Tcl Source Code

View Ticket
Login
Ticket UUID: 458361
Title: single word scripts get recompiled at each call
Type: Bug Version: obsolete: 8.4a3
Submitter: msofer Created on: 2001-09-04 12:02:38
Subsystem: 47. Bytecode Compiler Assigned To: msofer
Priority: 5 Medium Severity:
Status: Closed Last Modified: 2004-07-09 01:50:58
Resolution: Fixed Closed By: msofer
    Closed on: 2004-07-08 18:50:58
Description:
(see also
http://groups.google.com/groups?hl=en&safe=off&threadm=3B9458E6.93CEF15F%40ActiveState.com&prev=/groups%3Foi%3Ddjq%26as_ugroup%3Dcomp.lang.tcl)

The output of
    proc testproc {args} {set x 1}
    proc test0 {} {puts "proc test0:  [time {testproc}
100000]"}
    proc test1 {} {puts "proc test1:  [time {testproc }
100000]"}
    proc test2 {} {eval {puts "proc test2:  [time
{testproc} 100000]"}}

    puts "top level: [time {testproc } 100000]"
    test0
    test1
    test2
is
    [mig@mini unix]$ tclsh test2
    top level: 4 microseconds per iteration
    proc test0:  20 microseconds per iteration
    proc test1:  4 microseconds per iteration
    proc test2:  4 microseconds per iteration

I think that the problem in test0 is caused by
shimmering of the literal
"testproc":
  - it is converted to tclByteCodeType by Tcl_EvalObjEx
  - it is converted to tclCommandNameType by
Tcl_ExecuteByteCode

So, the difference would be:
   - in test0, "testproc" is parsed, compiled and
looked up as a 
     command repeatedly
   - at top-level and in test2, "testproc" never
becomes a 
     tclByteCodeType 
   - in test1, there are two different literals:
"testproc " is always 
     tclByteCodeType, "testproc" is always
tclCommandNameType

This would explain why the difference only occurs at
calls with no
arguments.
User Comments: msofer added on 2004-07-09 01:50:58:
Logged In: YES 
user_id=148712

Decided not to backport: this is just a relatively minor
performance bug, it doesn't seem reasonable to risk the
currently stable branch without more testing.

msofer added on 2004-07-08 05:17:05:
Logged In: YES 
user_id=148712

Fixed in HEAD by unsharing the cmdName literal for
single-word scripts.Not backported to core-8-4-branch due to
[Bug 983660] (leaking unshared literals); fix of 983660 not
backported until performance implications are clear.

Leaving open until backporting is done or decided against.

Note that the fix is not perfect, shimmering will still
occur in cases where the single-word script is called as a
command somewhere else (as opposed to: in its own body). The
correct solution may be to have a more discriminating policy
for literals - one table for cmdNames, one for varNames, one
for nsNames, one for 'everything else' (scripts, strings, ...)?

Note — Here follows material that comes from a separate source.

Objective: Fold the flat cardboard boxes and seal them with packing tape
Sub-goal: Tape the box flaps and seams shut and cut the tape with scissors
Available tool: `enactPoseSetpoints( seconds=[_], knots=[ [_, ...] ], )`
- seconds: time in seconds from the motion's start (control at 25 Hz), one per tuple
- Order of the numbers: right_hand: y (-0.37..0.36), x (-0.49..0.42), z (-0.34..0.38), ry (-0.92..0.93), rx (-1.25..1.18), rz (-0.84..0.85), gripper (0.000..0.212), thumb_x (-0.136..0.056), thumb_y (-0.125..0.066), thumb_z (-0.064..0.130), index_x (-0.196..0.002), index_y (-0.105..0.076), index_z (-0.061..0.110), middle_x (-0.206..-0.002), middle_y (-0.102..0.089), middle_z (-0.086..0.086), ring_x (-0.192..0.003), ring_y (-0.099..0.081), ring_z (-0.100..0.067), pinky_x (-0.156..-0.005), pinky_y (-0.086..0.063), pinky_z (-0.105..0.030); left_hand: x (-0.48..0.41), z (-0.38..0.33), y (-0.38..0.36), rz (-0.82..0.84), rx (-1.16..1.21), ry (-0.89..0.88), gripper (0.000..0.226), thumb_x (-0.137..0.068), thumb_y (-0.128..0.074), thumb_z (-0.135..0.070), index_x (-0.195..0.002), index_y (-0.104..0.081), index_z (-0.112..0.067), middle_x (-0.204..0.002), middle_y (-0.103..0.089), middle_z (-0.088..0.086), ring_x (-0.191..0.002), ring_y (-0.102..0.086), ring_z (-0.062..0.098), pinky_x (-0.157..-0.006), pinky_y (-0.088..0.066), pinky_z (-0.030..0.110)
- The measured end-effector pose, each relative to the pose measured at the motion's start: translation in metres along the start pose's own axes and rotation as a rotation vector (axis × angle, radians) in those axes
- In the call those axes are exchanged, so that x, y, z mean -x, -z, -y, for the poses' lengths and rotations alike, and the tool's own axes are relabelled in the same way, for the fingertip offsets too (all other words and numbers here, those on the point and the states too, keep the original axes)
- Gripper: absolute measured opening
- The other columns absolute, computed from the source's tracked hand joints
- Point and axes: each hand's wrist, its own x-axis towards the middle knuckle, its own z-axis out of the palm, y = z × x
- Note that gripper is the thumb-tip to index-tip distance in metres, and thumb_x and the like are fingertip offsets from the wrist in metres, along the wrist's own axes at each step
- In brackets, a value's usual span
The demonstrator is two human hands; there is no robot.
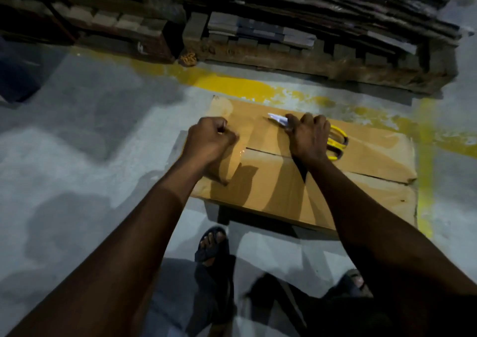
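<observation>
Right hand (308, 140) clamped on yellow scissors (336, 144), blades near far edge of box (348, 181), likely for cutting | left hand (209, 140) curled; contents cannot tell.

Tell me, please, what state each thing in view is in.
Cardboard box, on the floor, top flaps folded shut, centre seam visible.
Scissors, held over the box, blades pointing away from the person.
Right hand, gripping the scissors.
Left hand, fingers curled over the box's left end, contents unclear.
</observation>
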Motion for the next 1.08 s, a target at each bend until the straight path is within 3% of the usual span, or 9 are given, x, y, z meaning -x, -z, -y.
enactPoseSetpoints(
  seconds=[0.12,0.24,0.44,0.52,0.6,0.68,0.8,0.92,1.08],
  knots=[
    [-0.012,-0.01,0.002,0.017,-0.003,0.031,0.044,-0.097,-0.043,0.045,-0.138,-0.05,0.03,-0.123,-0.053,-0.018,-0.116,-0.045,-0.045,-0.101,-0.03,-0.058,-0.003,0.003,0.006,0.004,0.087,0.01,0.022,-0.085,-0.067,-0.02,-0.091,-0.066,0.001,-0.096,-0.067,0.023,-0.091,-0.063,0.036,-0.074,-0.05,0.041],
    [-0.027,-0.003,0.005,0.092,-0.027,0.149,0.059,-0.1,-0.026,0.053,-0.153,-0.028,0.028,-0.157,-0.028,-0.016,-0.143,-0.019,-0.05,-0.11,-0.008,-0.07,0.0,0.007,0.006,0.045,0.158,0.058,0.014,-0.087,-0.065,-0.018,-0.098,-0.07,-0.011,-0.097,-0.07,0.011,-0.09,-0.065,0.029,-0.077,-0.054,0.044],
    [-0.003,0.001,0.013,-0.032,-0.196,0.067,0.059,-0.101,-0.016,0.047,-0.15,-0.035,0.02,-0.157,-0.031,-0.014,-0.146,-0.02,-0.041,-0.116,-0.012,-0.063,0.0,0.009,0.009,-0.031,0.21,0.096,0.016,-0.093,-0.061,-0.02,-0.106,-0.067,-0.014,-0.103,-0.068,0.01,-0.092,-0.064,0.028,-0.074,-0.059,0.047],
    [0.0,0.012,0.036,0.112,-0.163,0.071,0.061,-0.1,-0.017,0.047,-0.149,-0.038,0.016,-0.157,-0.032,-0.016,-0.145,-0.024,-0.041,-0.115,-0.015,-0.063,-0.007,0.018,0.011,-0.1,0.225,0.123,0.019,-0.093,-0.062,-0.023,-0.108,-0.068,-0.014,-0.102,-0.068,0.01,-0.093,-0.065,0.029,-0.075,-0.058,0.047],
    [-0.01,0.03,0.064,0.316,-0.091,0.142,0.064,-0.1,-0.017,0.05,-0.153,-0.028,0.018,-0.161,-0.021,-0.015,-0.148,-0.016,-0.039,-0.116,-0.009,-0.062,-0.014,0.039,0.015,-0.142,0.181,0.177,0.021,-0.091,-0.064,-0.027,-0.107,-0.07,-0.014,-0.101,-0.07,0.009,-0.094,-0.065,0.028,-0.081,-0.057,0.046],
    [-0.022,0.04,0.074,0.384,-0.054,0.199,0.064,-0.101,-0.017,0.053,-0.157,-0.015,0.022,-0.165,-0.008,-0.011,-0.151,-0.005,-0.037,-0.116,-0.003,-0.062,-0.021,0.06,0.013,-0.112,0.232,0.245,0.023,-0.09,-0.065,-0.024,-0.109,-0.07,-0.011,-0.106,-0.07,0.009,-0.095,-0.065,0.026,-0.084,-0.055,0.041],
    [-0.031,0.046,0.07,0.37,-0.069,0.237,0.065,-0.1,-0.012,0.054,-0.158,-0.008,0.024,-0.165,0.003,-0.008,-0.151,0.005,-0.035,-0.117,0.002,-0.062,-0.026,0.074,0.004,-0.065,0.418,0.385,0.026,-0.093,-0.062,-0.021,-0.115,-0.066,-0.01,-0.108,-0.066,0.007,-0.084,-0.06,0.019,-0.064,-0.045,0.028],
    [-0.028,0.046,0.066,0.376,-0.08,0.253,0.063,-0.102,-0.013,0.054,-0.158,-0.005,0.025,-0.165,0.006,-0.007,-0.151,0.008,-0.034,-0.117,0.003,-0.062,-0.03,0.074,-0.002,0.071,0.585,0.537,0.025,-0.096,-0.056,-0.028,-0.116,-0.059,-0.014,-0.097,-0.062,0.006,-0.076,-0.057,0.019,-0.057,-0.039,0.029],
    [-0.025,0.051,0.055,0.396,-0.086,0.263,0.06,-0.104,-0.018,0.051,-0.158,-0.006,0.027,-0.165,0.006,-0.006,-0.151,0.008,-0.033,-0.118,0.003,-0.061,-0.027,0.069,-0.014,0.14,0.568,0.515,0.018,-0.098,-0.053,-0.026,-0.111,-0.058,-0.015,-0.089,-0.06,0.004,-0.074,-0.056,0.018,-0.058,-0.04,0.029]
  ],
)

msofer added on 2002-01-10 05:16:09:
Logged In: YES 
user_id=148712

The approach in these patches is suspect at best; to
illustrate, what *should* be the return of this script?
  
   proc {set a} {} {return 0}
   set a 1
   {set a}
   catch {set a} res
   set res

The point is: should the {set a} argument to [catch] be
taken as one or two words, being that both interpretations
make sense? We (dgp, kennykb, myself) think it should be two
words - the approach in these patches fails to satisfy this.

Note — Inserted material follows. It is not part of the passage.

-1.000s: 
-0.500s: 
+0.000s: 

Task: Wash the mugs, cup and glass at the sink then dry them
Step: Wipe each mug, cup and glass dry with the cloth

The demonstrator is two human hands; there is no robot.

Putting the patch on hold - the issue of "command names with
spaces" requires further thought.

The correct approach may be quite different anyway: avoid
sharing the literals so promiscuosly.

msofer added on 2001-10-05 20:37:11:
Logged In: YES 
user_id=148712

Retaking ownership of this ticket; it is somewhat related to
[Bug 467523]; solving that one may result in a better
solution to this bug too ...

msofer added on 2001-09-12 02:38:41:

File Added - 10670: singleWord.patch3

msofer added on 2001-09-12 02:38:40:
Logged In: YES 
user_id=148712

Remark that there are (with this one) four different
execution paths in Tcl_EvalObjEx:
(1) pure list optimisation
(2) direct parse+eval 
(3) the new one for single-word commands
(4) execute bytecodes

Actually, the decr is only in the _no_error_ case; when
there is an error result, execution falls through to the
long Nr.4 path, which decr's objPtr at the end (after lable
_done_).

Side remark: wouldn't it be better if all 4 paths ended at
the same spot, with the (faster)
   TclDecrRefCount(objPtr);
   return result;

I illustrate this in patch Nr.3

hobbs added on 2001-09-12 02:20:16:
Logged In: YES 
user_id=72656

Should the decr really only occur in the error case?

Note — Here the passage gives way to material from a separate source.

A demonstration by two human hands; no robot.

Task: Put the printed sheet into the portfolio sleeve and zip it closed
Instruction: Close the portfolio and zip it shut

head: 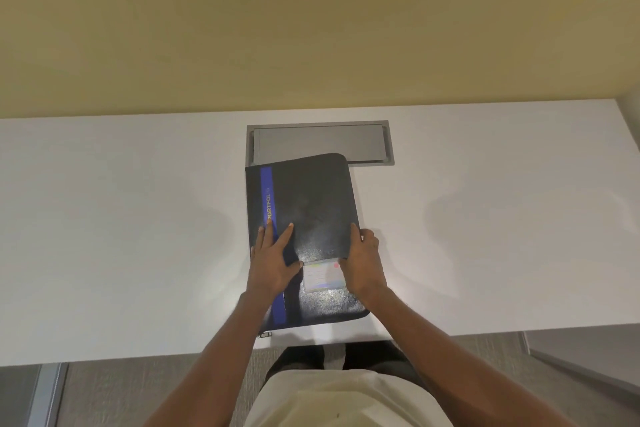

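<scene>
A black portfolio sleeve (pixel 311 204) with a blue stripe down its left side lies flat and closed on the white desk (pixel 121 218). A small clear pocket with a pale card (pixel 323 276) shows on its cover. My left hand (pixel 273 260) rests flat on the cover over the stripe, fingers spread. My right hand (pixel 363 263) grips the portfolio's right edge, thumb on top. A small zipper pull (pixel 265 334) pokes out at the near left corner. No printed sheet is visible.
A grey cable hatch (pixel 367 144) is set into the desk behind the portfolio, partly covered by it. A yellow wall stands behind the desk. The desk's near edge runs just below the portfolio, with grey floor beneath.
</scene>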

msofer added on 2001-09-11 19:06:18:

File Added - 10655: singleWord.patch2

Logged In: YES 
user_id=148712

Enclosing a corrected patch: if there is an error, the long
execution path is restored.

msofer added on 2001-09-11 18:41:54:
Logged In: YES 
user_id=148712

The feared scenario is:
  - a literal (say {set a}) is validly interpreted as a
command name in one context, hence retains tclCmdNameType
  - later on, the same literal is evaled in another context
where it is *not* a valid command name but it *is* a valid
script

Now, without the patch there would be no problem: the
literal is parsed and compiled. With the patch, there is no
parsing or compiling: the literal is still assumed to be a
command name; the lookup fails, you get an "invalid command
name"

OK, I did find how to how to trigger this:

  set a 1
  namespace eval tst {
       proc {set a} {args} {return YES}
       proc t {} {{set a}}
       t
   }
   namespace eval tst2 {set a}

Without the patch, the last return value is "1". With the
patch, you get
    invalid command name "set a"

hobbs added on 2001-09-11 07:03:07:
Logged In: YES 
user_id=72656

Given the two-legged crane of Tcl objects, I believe your 
fear is unfounded.  It is a valid tclCmdNameType or it is 
not.  I'm not seeing how that can be invalidated.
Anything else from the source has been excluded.